Lecture 4 prt2 Flashcards
What is the PERMA model, and who developed it?
PERMA is a model of well-being developed by Seligman (2012), consisting of Positive Emotion, Engagement, Relationships, Meaning, and Accomplishment.
Why is present-moment focus important?
Present-moment focus helps reduce negative thinking patterns and enhances attention, reducing stress and increasing overall well-being.
What did Carrier et al. (2015) study?
Carrier et al. (2015) studied media multitasking, exploring why people engage in it and its effects on cognitive functions.
What did Ophir et al. (2009) find about media multitasking?
They found that increased media multitasking is associated with greater attention lapses and difficulty filtering out irrelevant information.
How does media multitasking affect task-switching ability?
According to Chiu & Egner (2017) and Ophir et al. (2009), media multitasking increases switch costs, making task-switching less efficient.
What was found about university students’ media multitasking in class?
Clayson & Haley (2013) found that texting during class predicted worse overall grades. Ravizza et al. (2017) found that students spent 37% of class time browsing unrelated content, which negatively impacted test scores.
What was the key finding of Adair et al. (2018) on mindfulness in relationships?

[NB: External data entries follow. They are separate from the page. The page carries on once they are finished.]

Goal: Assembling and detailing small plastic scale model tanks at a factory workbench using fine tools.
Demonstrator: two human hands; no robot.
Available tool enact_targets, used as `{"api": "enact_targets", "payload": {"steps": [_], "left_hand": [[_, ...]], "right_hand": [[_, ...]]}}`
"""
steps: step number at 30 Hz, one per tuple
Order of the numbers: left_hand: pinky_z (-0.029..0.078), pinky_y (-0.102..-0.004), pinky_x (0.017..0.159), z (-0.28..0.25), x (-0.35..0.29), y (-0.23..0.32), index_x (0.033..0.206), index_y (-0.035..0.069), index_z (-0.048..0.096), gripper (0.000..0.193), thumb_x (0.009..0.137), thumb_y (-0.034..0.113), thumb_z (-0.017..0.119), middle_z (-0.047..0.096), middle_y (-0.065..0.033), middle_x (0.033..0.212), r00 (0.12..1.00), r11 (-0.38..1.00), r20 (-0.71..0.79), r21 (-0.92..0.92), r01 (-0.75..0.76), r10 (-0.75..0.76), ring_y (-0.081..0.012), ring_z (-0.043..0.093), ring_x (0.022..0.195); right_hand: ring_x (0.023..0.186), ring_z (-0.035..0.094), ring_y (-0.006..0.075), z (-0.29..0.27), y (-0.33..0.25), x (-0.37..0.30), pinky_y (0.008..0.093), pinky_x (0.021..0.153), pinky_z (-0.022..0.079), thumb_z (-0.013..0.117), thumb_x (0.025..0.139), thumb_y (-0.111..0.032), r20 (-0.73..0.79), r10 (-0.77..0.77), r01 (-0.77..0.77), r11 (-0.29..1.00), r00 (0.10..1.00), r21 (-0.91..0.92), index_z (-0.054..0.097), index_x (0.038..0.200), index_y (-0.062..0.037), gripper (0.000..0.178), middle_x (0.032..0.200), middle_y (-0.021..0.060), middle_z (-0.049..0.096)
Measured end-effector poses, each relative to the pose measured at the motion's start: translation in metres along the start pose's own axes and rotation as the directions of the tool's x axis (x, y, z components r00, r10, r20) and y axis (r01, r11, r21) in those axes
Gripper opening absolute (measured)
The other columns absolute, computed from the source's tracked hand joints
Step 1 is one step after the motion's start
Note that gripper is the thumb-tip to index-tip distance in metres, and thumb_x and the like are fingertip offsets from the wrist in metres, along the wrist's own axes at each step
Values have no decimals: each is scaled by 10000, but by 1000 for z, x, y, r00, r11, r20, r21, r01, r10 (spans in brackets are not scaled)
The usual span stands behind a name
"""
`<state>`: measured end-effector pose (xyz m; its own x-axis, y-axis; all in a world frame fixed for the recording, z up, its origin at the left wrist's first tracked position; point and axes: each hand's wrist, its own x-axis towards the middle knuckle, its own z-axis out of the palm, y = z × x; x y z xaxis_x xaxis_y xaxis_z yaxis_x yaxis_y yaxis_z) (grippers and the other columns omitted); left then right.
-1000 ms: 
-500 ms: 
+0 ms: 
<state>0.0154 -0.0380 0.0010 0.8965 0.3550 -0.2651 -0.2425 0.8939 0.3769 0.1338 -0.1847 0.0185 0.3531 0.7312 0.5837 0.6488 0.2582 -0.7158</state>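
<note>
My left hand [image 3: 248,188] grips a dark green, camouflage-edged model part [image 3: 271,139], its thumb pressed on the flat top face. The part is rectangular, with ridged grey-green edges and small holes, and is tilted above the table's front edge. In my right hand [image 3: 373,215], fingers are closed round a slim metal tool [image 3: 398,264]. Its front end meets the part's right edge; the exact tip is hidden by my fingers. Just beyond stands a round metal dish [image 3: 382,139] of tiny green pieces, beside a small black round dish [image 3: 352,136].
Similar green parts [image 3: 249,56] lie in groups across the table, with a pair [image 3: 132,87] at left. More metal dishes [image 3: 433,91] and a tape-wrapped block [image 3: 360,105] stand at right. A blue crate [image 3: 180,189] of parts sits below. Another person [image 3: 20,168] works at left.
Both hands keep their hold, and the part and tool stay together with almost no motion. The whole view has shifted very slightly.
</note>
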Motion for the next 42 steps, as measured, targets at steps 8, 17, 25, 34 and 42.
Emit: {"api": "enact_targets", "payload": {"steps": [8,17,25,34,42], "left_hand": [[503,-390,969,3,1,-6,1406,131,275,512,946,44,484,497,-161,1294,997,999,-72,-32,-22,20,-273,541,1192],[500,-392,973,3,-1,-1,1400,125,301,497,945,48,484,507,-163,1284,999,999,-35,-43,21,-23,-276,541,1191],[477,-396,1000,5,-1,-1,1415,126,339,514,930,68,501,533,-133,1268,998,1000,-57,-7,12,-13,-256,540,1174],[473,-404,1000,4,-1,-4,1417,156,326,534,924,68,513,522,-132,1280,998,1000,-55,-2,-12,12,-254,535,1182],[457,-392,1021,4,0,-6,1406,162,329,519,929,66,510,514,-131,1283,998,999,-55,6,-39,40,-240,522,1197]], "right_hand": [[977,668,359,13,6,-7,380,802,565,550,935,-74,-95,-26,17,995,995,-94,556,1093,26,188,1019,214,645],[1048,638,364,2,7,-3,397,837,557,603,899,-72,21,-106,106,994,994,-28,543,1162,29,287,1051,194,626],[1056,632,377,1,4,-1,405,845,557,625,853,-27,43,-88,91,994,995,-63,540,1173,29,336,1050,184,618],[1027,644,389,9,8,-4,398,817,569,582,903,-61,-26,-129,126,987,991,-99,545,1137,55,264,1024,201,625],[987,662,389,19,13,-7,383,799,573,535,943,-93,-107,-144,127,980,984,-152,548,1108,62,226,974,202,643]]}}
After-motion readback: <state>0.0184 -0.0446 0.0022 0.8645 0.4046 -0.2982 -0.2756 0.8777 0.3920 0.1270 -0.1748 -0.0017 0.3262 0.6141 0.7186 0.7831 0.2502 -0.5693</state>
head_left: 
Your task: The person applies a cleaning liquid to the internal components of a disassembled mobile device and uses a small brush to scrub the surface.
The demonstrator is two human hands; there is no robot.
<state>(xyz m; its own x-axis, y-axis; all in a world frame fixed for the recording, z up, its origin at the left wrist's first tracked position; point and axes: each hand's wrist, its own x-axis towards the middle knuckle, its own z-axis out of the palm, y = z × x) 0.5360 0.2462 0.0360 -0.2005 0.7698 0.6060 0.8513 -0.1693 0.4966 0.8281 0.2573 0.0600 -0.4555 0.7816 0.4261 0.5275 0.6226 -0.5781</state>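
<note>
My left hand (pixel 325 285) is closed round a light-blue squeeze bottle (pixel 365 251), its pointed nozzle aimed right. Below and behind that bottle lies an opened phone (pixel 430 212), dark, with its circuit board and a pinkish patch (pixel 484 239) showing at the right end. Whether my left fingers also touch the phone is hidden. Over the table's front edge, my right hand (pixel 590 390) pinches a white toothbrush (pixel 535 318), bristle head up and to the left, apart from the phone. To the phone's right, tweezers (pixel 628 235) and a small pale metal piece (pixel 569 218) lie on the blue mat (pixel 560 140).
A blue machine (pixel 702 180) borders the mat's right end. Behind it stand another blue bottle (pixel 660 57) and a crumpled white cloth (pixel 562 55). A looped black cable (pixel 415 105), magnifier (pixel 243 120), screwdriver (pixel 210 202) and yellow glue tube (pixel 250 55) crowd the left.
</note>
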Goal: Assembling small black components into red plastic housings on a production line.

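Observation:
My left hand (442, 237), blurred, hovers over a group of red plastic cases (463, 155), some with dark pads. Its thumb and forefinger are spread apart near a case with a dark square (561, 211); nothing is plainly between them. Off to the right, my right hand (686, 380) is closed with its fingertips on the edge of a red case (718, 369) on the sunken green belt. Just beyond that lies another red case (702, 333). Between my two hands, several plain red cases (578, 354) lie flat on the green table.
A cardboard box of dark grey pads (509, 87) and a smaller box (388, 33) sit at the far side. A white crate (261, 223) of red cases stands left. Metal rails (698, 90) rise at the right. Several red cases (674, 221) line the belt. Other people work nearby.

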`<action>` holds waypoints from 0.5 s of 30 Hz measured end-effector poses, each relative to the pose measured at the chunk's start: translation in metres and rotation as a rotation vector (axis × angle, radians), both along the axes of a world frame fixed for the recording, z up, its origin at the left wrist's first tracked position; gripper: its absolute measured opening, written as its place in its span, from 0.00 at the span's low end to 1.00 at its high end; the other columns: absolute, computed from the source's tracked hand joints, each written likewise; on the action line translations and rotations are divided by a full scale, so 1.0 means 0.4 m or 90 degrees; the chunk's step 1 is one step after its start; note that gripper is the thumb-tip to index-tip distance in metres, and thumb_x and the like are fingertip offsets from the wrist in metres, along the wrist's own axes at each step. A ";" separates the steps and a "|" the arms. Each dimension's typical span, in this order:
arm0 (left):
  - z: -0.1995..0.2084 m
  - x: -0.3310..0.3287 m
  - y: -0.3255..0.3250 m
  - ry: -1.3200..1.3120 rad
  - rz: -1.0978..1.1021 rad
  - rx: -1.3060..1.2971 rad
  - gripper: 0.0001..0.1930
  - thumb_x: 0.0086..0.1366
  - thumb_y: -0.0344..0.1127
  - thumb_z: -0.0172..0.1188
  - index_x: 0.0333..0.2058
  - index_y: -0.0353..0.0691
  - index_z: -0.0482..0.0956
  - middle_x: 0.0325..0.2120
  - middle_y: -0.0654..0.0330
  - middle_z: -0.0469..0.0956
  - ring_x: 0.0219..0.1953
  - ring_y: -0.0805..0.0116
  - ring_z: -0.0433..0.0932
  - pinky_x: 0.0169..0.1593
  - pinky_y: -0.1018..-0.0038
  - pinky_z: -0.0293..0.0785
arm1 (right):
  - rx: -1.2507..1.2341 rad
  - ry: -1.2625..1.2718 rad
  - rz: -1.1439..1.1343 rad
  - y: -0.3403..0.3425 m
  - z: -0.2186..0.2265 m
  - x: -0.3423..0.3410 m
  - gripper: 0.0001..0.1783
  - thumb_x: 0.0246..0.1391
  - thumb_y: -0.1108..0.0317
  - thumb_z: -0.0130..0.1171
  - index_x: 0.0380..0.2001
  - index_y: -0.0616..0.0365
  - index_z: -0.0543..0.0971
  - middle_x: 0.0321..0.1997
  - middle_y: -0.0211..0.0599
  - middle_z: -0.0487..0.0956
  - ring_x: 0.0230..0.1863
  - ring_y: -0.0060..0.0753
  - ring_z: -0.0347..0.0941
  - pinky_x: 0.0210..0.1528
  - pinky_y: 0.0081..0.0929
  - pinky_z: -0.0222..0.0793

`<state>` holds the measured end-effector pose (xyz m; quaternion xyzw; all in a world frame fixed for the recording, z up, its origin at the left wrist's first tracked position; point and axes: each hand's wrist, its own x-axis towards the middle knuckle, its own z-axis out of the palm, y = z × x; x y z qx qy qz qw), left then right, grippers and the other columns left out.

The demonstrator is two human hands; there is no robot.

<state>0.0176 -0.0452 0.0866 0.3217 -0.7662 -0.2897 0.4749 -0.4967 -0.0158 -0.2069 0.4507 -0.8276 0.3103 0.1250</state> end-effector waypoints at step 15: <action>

Participants who scored higher on the Five Facet Mindfulness Questionnaire (Baer et al., 2006) were perceived as more responsive by their partners, leading to higher relationship satisfaction.
What are the five components of mindfulness?
1) Present-Moment Awareness, 2) Non-judgmental Stance, 3) Non-reactivity, 4) Acceptance, 5) Beginner’s Mind.
What is the purpose of the Five Facet Mindfulness Questionnaire (FFMQ)?
Developed by Baer et al. (2006), it measures five dimensions of mindfulness: observing, describing, acting with awareness, non-judging of inner experience, and non-reactivity to inner experience.
What is the Mindfulness Attention Awareness Scale (MAAS) and who developed it?
Developed by Brown & Ryan (2003), MAAS is a unidimensional measure of mindfulness focusing primarily on present-moment attention.
What psychological benefits are associated with trait mindfulness?
Tomlinson et al. (2018) and Weinstein et al. (2009) found that higher trait mindfulness is linked to increased well-being, decreased negative affect, lower perceived stress, and reduced symptoms of depression and anxiety.
How does trait mindfulness impact interpersonal relationships?
Jones et al. (2019) found that mindful individuals are less likely to ostracize others and more likely to include those being excluded, even when controlling for empathy and distress.
What are two types of mindfulness research?
1) Trait mindfulness research (dispositional mindfulness), 2) Mindfulness interventions (structured programs to enhance mindfulness).
What is the Mindfulness-Based Stress Reduction (MBSR) program?
Developed by Kabat-Zinn (1982), MBSR is an 8-week program with weekly 2.5-hour meetings, a day-long retreat, and daily mindfulness practices like meditation, body scans, and yoga.
What physical health benefits are associated with mindfulness interventions?
Creswell et al. (2014) found that MIs help decrease pain, improve coping, and enhance functioning for those with chronic pain conditions.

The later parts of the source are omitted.